--- EXERCISE INSTRUCTIONS ---
No pictures belong in the copy. Restate the rest of the data exactly.
★ ★ ★ ★ ★ ★ ★
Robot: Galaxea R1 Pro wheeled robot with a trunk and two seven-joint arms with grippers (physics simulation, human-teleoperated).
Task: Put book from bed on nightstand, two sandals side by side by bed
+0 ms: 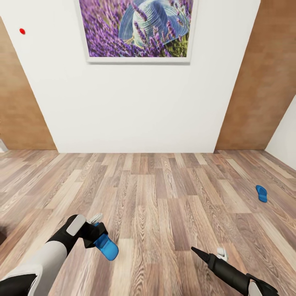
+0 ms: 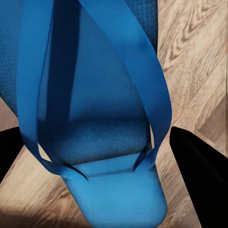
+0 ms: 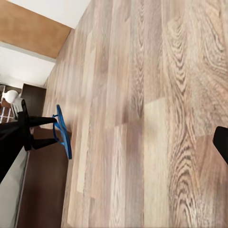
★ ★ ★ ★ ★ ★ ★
--- SOLUTION TO THIS TASK ---
Robot: Galaxea R1 Pro wheeled robot with a trunk and two seven-joint arms with grippers (physics simulation, human-teleoperated).
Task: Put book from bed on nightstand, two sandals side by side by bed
+0 ms: 
+0 ms: 
+0 ms: 

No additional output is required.